| TASK |
Retype each line exactly as it stands, beginning at the first line of the material and finishing with the line that contains "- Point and".
** PROVIDED DATA follows **
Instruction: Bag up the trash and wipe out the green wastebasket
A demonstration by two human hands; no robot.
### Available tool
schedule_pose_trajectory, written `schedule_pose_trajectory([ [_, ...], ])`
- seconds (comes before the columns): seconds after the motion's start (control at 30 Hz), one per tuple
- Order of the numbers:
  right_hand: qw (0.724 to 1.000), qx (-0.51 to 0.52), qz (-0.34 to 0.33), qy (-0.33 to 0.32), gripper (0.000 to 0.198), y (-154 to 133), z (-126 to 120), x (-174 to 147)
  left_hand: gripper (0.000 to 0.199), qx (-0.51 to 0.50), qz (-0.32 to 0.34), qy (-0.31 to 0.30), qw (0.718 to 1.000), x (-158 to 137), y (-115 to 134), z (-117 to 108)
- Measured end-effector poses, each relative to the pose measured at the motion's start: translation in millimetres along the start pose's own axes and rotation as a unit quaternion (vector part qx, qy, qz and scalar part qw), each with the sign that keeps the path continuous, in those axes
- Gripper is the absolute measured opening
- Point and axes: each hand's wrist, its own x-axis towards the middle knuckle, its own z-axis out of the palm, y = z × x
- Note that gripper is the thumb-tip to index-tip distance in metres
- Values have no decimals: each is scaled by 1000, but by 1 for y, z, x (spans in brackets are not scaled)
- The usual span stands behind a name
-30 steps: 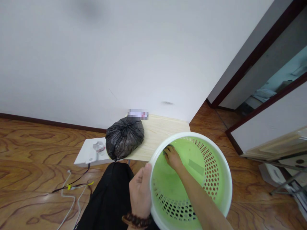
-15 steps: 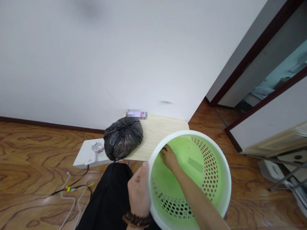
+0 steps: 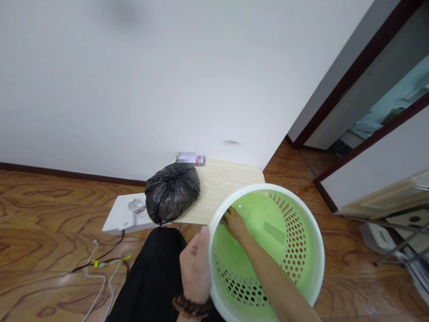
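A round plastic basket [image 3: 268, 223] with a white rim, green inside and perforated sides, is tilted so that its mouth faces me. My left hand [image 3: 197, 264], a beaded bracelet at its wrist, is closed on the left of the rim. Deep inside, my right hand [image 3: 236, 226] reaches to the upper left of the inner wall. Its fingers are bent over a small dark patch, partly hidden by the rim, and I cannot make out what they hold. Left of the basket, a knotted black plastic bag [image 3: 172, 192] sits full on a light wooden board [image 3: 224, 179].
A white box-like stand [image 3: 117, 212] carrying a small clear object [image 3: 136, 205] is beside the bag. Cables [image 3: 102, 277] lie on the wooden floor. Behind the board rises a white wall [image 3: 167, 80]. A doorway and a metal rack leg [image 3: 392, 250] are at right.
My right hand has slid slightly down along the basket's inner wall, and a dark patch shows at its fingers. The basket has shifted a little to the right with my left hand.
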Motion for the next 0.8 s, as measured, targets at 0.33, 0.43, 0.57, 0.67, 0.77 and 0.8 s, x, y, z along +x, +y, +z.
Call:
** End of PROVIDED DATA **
| TASK OUTPUT |
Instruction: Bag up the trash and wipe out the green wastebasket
A demonstration by two human hands; no robot.
### Available tool
schedule_pose_trajectory, written `schedule_pose_trajectory([ [_, ...], ])`
- seconds (comes before the columns): seconds after the motion's start (control at 30 Hz), one per tuple
- Order of the numbers:
  right_hand: qw (0.724 to 1.000), qx (-0.51 to 0.52), qz (-0.34 to 0.33), qy (-0.33 to 0.32), gripper (0.000 to 0.198), y (-154 to 133), z (-126 to 120), x (-174 to 147)
  left_hand: gripper (0.000 to 0.199), qx (-0.51 to 0.50), qz (-0.32 to 0.34), qy (-0.31 to 0.30), qw (0.718 to 1.000), x (-158 to 137), y (-115 to 134), z (-117 to 108)
- Measured end-effector poses, each relative to the pose measured at the motion's start: translation in millimetres along the start pose's own axes and rotation as a unit quaternion (vector part qx, qy, qz and scalar part qw), each with the sign that keeps the path continuous, in those axes
- Gripper is the absolute measured opening
- Point and axes: each hand's wrist, its own x-axis towards the middle knuckle, its own z-axis out of the palm, y = z × x

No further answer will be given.